Il contesto è noto, almeno ai militanti. Pisapia tenta di organizzare la sinistra a sinistra del Pd, ma la goffaggine e l’intempestività delle sue prime uscite gli hanno consigliato di rallentare. Anche perché Renzi, affaccendato a capire il suo futuro, latita. Fuori dall’orbita del Pd Civati propone una Costituente per il programma. Si sarà della partita? Sì, secondo i pronostici.

Invece sull’area dei sedici deputati ex Sel – si chiama Alternative – fin qui gravava il sospetto di preparare una scissione per confluire nella teorica formazione di Pisapia in vista delle eventuali e altrettanto teoriche primarie del centrosinistra. Invece, a dispetto dei boatos, Alternative si prepara a congresso. E si dà da fare. Fin qui le tessere del nuovo partito sono meno di cinquemila.

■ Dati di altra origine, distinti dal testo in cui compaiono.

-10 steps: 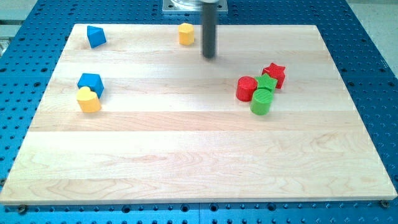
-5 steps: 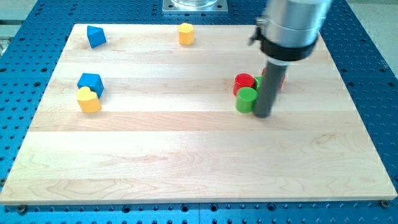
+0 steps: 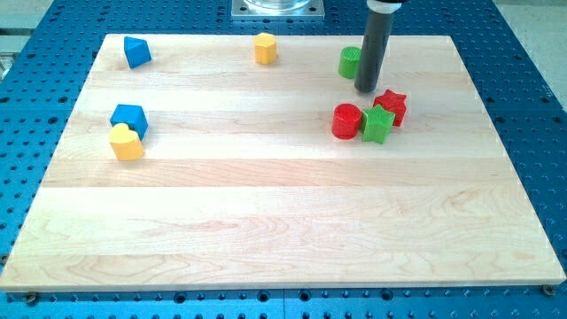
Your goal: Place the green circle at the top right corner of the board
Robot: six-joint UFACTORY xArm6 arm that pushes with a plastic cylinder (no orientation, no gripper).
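Just left of my tip (image 3: pixel 365 89) sits the green circle (image 3: pixel 350 63).

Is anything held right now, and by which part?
Nothing is held. My tip only rests against the green circle, at its lower right side.
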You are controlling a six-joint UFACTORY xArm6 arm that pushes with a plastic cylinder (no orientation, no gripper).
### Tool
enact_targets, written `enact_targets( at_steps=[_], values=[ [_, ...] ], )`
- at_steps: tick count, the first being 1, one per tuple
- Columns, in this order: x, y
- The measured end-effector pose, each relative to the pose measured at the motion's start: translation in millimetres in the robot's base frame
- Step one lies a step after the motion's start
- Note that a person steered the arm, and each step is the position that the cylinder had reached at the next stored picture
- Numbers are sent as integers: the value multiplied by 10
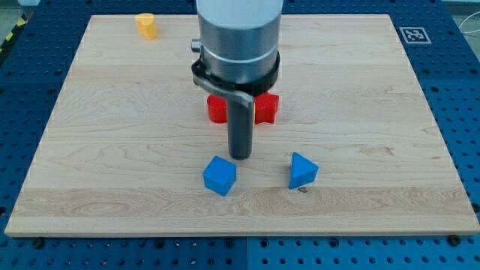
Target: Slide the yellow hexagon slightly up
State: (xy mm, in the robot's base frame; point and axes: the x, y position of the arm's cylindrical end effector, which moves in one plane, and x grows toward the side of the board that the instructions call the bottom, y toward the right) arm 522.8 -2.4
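The yellow hexagon block (147,25) sits near the view's top left corner of the wooden board (112,150). My tip (240,156) is at the board's middle, far to the right of and below the yellow block. It stands just above the blue cube (219,175) and just below the red blocks. It touches no block that I can see.
Two red blocks (217,109) (266,108) lie side by side behind the rod, partly hidden by it. A blue triangular block (302,170) lies to the right of the blue cube. A fiducial marker (414,34) is at the board's top right corner.
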Motion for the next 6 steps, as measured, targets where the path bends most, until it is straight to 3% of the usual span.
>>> enact_targets(
  at_steps=[2, 4, 6],
  values=[
    [-72, 346],
    [-380, 337],
    [-488, -65]
  ],
)
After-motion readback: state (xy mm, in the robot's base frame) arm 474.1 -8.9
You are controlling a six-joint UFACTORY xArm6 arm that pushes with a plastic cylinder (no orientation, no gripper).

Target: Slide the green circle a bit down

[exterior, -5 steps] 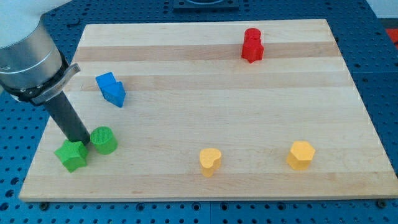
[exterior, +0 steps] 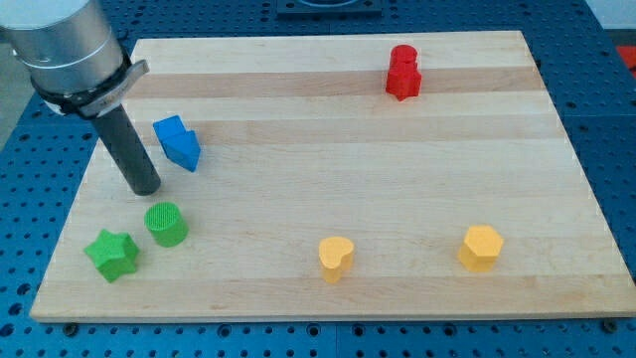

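Green circle resting in the lower left of the frame, upright on the pale wooden tabletop, not touched by anything. Just to its lower left, close but apart, a green star near the tabletop's bottom-left corner. My tip planted on the wood directly above the green circle, a small gap between the two, and just left of and below a blue block, whose shape reads roughly as an arrow or wedge, though hard to say for certain from this angle. Dark rod rising up and to the left from the tip into a grey cylindrical arm housing at the frame's upper left corner. No claw fitted at all, only the plain rod, so nothing held and nothing to open or close. Farther off: a red block in the upper right, a yellow heart at lower centre, and a yellow hexagon at lower right, all well apart from each other and from the tip. Blue perforated surface around the tabletop's edges.
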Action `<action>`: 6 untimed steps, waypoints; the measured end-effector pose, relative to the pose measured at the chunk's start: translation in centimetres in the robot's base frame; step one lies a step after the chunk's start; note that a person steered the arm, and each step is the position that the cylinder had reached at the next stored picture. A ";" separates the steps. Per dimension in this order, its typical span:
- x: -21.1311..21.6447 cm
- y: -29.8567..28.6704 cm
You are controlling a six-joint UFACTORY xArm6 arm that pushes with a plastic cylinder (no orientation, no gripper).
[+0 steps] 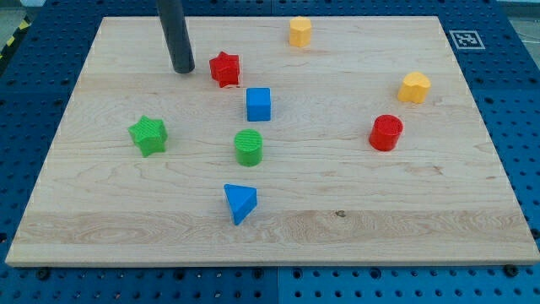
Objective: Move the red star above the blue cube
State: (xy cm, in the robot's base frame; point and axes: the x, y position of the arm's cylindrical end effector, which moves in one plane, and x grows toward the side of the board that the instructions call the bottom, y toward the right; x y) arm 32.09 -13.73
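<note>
The red star (224, 68) lies on the wooden board at the upper middle-left. The blue cube (258, 104) sits just below and to the right of it, a small gap apart. My tip (182, 70) rests on the board to the left of the red star, at about the same height in the view, with a small gap between them. The dark rod rises from the tip out of the view's top.
A green star (148, 134) at left, a green cylinder (249, 147) below the blue cube, a blue triangle (240, 203) lower still. A red cylinder (386, 133) at right, a yellow block (414, 87) upper right, another yellow block (300, 30) at top. Board edge (270, 263) at bottom.
</note>
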 end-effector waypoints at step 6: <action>2.2 6.1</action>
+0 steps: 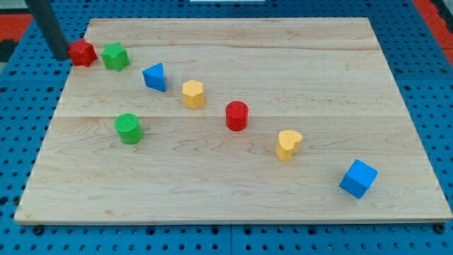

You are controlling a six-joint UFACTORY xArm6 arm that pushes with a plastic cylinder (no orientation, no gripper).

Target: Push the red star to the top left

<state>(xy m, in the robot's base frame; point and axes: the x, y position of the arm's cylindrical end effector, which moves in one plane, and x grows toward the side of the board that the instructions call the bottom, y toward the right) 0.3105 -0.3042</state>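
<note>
The red star (84,52) lies near the board's top left corner. My tip (61,55) is at the star's left side, touching or almost touching it; the dark rod rises from there to the view's top left. A green star (115,56) sits just right of the red star, close to it.
A blue triangle (155,77), a yellow hexagon (192,93), a red cylinder (237,115), a yellow heart (288,144) and a blue cube (358,178) run diagonally toward the bottom right. A green cylinder (129,128) stands at the left. The wooden board (233,205) lies on a blue pegboard.
</note>
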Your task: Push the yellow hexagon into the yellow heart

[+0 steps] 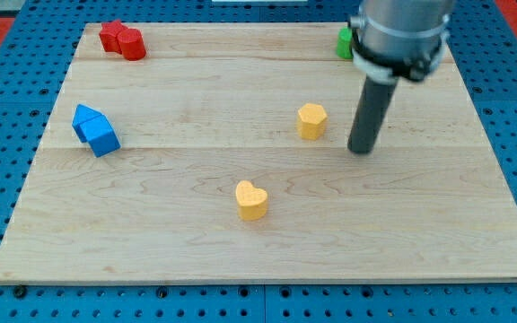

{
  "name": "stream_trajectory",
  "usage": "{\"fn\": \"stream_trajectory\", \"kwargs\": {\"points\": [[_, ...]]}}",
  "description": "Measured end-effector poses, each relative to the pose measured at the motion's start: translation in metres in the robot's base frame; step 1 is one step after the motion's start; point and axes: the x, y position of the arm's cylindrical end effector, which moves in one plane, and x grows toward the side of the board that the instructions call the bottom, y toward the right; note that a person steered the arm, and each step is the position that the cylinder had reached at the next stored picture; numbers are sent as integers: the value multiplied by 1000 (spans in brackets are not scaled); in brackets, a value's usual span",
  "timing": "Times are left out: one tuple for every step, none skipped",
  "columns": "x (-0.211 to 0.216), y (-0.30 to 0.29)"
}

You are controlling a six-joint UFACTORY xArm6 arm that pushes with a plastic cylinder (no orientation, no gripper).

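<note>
The yellow hexagon (311, 120) stands on the wooden board right of centre. The yellow heart (251, 200) lies below and to the left of it, a clear gap between them. My tip (361, 150) rests on the board to the right of the hexagon and slightly lower, apart from it by a short gap. The rod rises from there to the grey arm end at the view's top right.
Two red blocks (122, 39) sit together at the board's top left. Two blue blocks (95, 129) sit together at the left. A green block (345, 42) at the top is partly hidden behind the arm. The board (151, 251) lies on a blue pegboard.
</note>
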Motion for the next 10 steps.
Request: {"fn": "stream_trajectory", "kwargs": {"points": [[-34, -1], [9, -79], [6, -72], [-25, -70], [-34, -130], [-6, -143], [38, -146], [75, -143], [77, -144], [88, -146]]}}
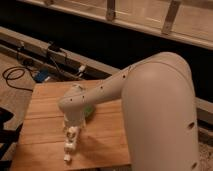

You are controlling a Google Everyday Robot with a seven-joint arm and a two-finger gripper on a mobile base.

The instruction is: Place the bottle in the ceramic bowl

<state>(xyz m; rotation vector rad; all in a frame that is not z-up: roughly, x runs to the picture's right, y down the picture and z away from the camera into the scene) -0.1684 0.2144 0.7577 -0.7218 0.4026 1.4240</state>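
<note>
Across the right side, the big white arm [150,100] fills the view, sweeping down and left over the wooden table [107,137]. Under its forearm a sliver of the green ceramic bowl [89,111] peeks out, mostly hidden, near the table's middle. Just left of that bowl the gripper [70,142] hangs down toward the front-left boards, its jaws standing wide. At its tip sits a pale slender shape, the bottle [67,158], on the wood and outside the bowl; whether the gripper touches it, nobody can tell from here.
</note>
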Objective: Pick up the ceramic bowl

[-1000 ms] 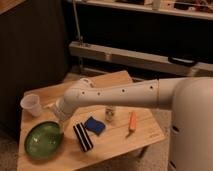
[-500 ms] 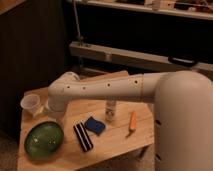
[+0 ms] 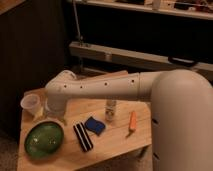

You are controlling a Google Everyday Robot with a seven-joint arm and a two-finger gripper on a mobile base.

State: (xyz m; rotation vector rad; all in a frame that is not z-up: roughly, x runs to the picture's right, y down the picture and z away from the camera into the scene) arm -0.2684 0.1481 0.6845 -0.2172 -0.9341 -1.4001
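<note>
Though its grip is unclear, the end effector [image 3: 55,115] hangs over the wooden table [image 3: 116,144].

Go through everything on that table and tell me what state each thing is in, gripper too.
ceramic bowl: upright on the table, empty, not lifted
plastic cup: upright
small bottle: standing
orange stick: lying flat
blue pad: lying flat
black striped block: lying flat
gripper: low, between cup and bowl

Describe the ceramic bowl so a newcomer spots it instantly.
On the light wooden table, look at the front-left corner, just below the white arm's end effector. The glossy green, shallow round ceramic bowl lies there, far wider than the translucent white plastic cup behind it.
</note>
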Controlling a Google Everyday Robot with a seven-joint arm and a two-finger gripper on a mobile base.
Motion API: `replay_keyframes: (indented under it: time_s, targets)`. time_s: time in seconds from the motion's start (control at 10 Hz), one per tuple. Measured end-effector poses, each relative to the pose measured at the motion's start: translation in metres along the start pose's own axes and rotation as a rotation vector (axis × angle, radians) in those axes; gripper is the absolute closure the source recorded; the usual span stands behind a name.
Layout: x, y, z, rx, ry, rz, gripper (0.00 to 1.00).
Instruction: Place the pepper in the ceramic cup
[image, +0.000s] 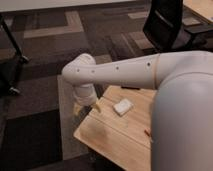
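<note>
My white arm (125, 72) reaches across the view from the right and blocks much of the wooden table (107, 135). My gripper (86, 106) hangs below the arm's rounded end, over the table's far left corner. A small orange-red sliver, the pepper (146, 133), lies on the table right at the edge of my arm's bulk, well right of the gripper. The dark-blue ceramic cup is hidden or out of view.
A small white rectangular block (123, 106) lies on the table right of the gripper. A flat dark thing (131, 88) shows at the table's far edge under the arm. Black office chairs stand at the upper right (167, 25) and far left (10, 60) on patterned carpet.
</note>
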Motion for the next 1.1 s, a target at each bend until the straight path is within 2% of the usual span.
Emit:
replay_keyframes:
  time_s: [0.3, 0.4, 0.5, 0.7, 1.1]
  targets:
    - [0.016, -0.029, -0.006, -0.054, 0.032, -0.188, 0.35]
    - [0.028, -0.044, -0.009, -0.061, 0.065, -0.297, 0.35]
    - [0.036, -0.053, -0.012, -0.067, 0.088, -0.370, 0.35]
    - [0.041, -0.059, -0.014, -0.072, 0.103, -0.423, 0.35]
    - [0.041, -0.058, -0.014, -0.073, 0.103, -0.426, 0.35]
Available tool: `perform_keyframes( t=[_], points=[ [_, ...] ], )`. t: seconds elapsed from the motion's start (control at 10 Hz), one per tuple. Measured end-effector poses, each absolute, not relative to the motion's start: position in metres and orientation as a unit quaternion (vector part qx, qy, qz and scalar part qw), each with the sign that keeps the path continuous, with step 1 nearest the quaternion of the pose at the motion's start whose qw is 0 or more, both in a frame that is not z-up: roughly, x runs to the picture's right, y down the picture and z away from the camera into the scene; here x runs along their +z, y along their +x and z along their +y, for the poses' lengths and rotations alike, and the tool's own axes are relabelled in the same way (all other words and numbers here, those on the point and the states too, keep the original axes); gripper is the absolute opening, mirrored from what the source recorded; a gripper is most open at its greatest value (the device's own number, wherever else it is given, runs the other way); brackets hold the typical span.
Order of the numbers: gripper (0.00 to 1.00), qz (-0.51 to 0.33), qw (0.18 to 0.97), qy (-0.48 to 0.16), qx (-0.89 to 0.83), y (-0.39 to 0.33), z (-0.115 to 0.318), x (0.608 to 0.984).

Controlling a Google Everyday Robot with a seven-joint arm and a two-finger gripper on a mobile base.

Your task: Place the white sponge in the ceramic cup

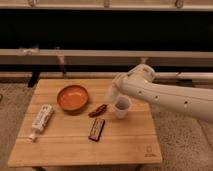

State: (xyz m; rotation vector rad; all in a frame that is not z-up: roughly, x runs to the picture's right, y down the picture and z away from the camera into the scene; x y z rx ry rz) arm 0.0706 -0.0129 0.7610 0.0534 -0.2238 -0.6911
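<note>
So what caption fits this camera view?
Robot's gripper hovers close to the ceramic cup on a wooden table, orange bowl nearby.

A light wooden table (125, 145) with a slatted top carries 5 things. An orange bowl (73, 97) sits left of centre toward the back. A white tube (41, 119) with printing lies near the left edge, cap end toward the front. A small reddish-brown piece (98, 110) lies just right of the bowl, and a dark bar (97, 128) lies in front of it. The ceramic cup (122, 106) stands upright right of centre. The gripper (113, 95) hangs above the tabletop, just beside the cup's left rim.
</note>
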Motion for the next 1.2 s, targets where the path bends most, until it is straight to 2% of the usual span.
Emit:
perform_keyframes(
  t=[0.8,1.2],
  points=[
    [0.01,-0.043,0.959,0.002,-0.28,0.121,0.003,0.78],
    [0.38,-0.018,0.965,0.001,-0.262,0.132,0.01,0.781]
  ],
)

Il termine per l’iscrizione è il 28 gennaio. Ma da qualche settimana qualcosa si muove. Nel Lazio, ma non solo. C’è chi teme le truppe cammellate e corre ai ripari. È probabile che alla fine il tesseramento si attesterà sugli 8mila militanti, comunque un tonfo rispetto alla sola Sel che nel 2013 dichiarava 35mila iscritti. Certo, un’era politica diversa.

L’attivismo delle opposte aree potrebbe fornire un po’ di adrenalina al confronto congressuale fin qui incanalato su binari prevedibili. I candidati al momento ufficialmente non ci sono. I loro nomi saranno proposti all’apertura del congresso da almeno un decimo dei delegati. È certa, benché mai confermata, la corsa di Nicola Fratoianni, ex coordinatore di Sel, favorito. E benedetto da Nichi Vendola di cui è collaboratore dai vecchi tempi della Rifondazione; è stato anche assessore della sua giunta in Puglia. Al suo fianco c’è Stefano Fassina, ex Pd – che oggi vede come fumo negli occhi – pronto a dare battaglia per inserire nel programma il superamento dell’euro.
Dall’altra parte invece non è ancora certa la sfida del trentenne Marco Furfaro, capofila della nuova generazione, attivo nelle battaglie per i diritti e per il reddito di cittadinanza. Il «patto» per un clima interno diverso potrebbe convicerlo. Ma soprattutto il tempo: quello che c’è, se c’è, per costruire una forza ambiziosa. Prima di scommettersi l’osso del collo alle elezioni politiche.